EXERCISE AIM
Going through the data below, tally every line where the string "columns" occurs, then give only the tally.

DATASET CONTENT

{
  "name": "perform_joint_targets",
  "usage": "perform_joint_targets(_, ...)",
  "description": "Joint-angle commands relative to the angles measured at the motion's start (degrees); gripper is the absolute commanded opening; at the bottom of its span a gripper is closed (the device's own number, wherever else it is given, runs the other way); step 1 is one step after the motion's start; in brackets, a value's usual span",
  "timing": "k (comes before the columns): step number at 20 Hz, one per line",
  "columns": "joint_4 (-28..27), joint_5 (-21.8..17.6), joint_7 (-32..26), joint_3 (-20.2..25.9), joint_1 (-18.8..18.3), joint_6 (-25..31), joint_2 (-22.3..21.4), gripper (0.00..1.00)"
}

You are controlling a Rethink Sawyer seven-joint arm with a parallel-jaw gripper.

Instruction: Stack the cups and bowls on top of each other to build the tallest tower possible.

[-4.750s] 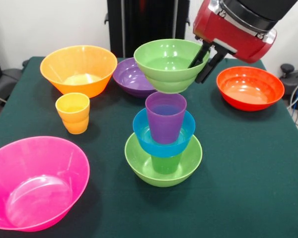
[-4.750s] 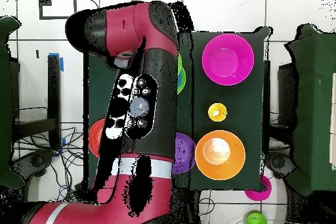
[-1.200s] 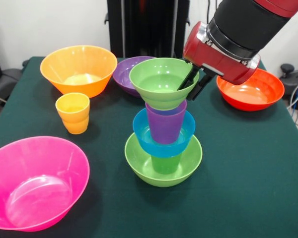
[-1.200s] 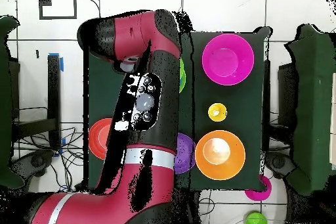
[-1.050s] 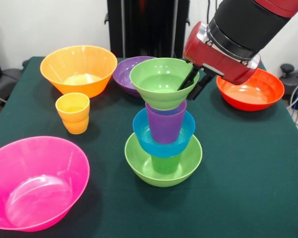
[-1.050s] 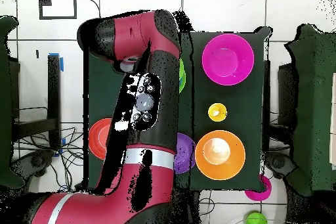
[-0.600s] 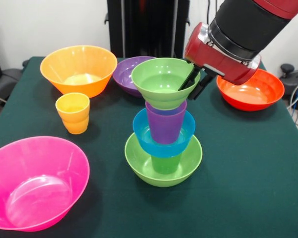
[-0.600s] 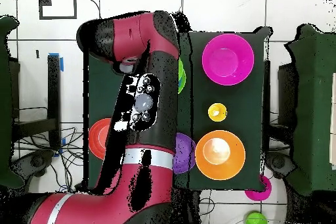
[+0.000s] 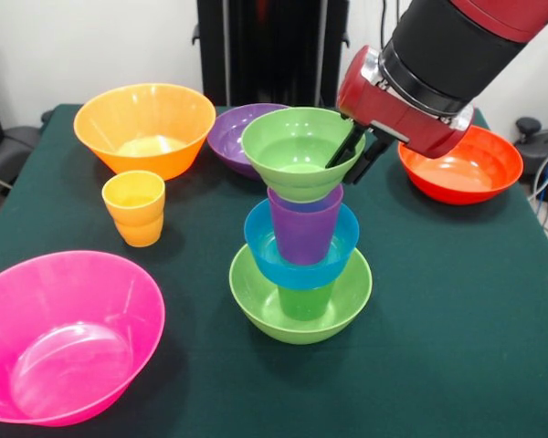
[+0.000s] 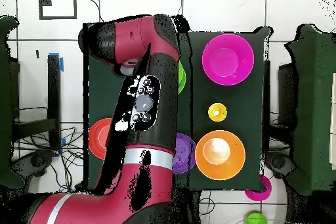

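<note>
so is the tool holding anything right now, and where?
Yes: the tool grips the small green bowl by its rim, one finger inside, one outside, with the bowl atop the purple cup.

We see a table (image 9: 457,301) covered in dark green cloth. Directly on it sit a large pink bowl (image 9: 64,336) at the near left corner, a yellow-orange cup (image 9: 135,208) behind it, and a large orange bowl (image 9: 144,129) at the far left. A purple bowl (image 9: 237,139) rests beside the orange one, and a red-orange bowl (image 9: 459,164) lies at the far right. Near the middle, a lime-green bowl (image 9: 300,294) stands on the cloth.
</note>
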Motion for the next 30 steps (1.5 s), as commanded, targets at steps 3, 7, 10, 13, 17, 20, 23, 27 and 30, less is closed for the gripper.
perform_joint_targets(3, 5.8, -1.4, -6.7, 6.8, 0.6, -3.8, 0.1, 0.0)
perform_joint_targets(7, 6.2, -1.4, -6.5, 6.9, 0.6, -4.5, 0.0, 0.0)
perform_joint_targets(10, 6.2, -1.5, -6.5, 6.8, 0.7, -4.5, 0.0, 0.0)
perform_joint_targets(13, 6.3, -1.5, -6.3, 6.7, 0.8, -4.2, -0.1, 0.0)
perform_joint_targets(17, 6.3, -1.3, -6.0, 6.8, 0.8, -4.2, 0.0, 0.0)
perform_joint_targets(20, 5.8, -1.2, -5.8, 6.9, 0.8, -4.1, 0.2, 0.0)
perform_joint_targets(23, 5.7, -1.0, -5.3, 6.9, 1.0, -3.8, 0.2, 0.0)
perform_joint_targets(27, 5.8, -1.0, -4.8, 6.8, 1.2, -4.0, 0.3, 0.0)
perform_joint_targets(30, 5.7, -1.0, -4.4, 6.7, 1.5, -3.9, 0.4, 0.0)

RESPONSE FOR THIS EXERCISE
2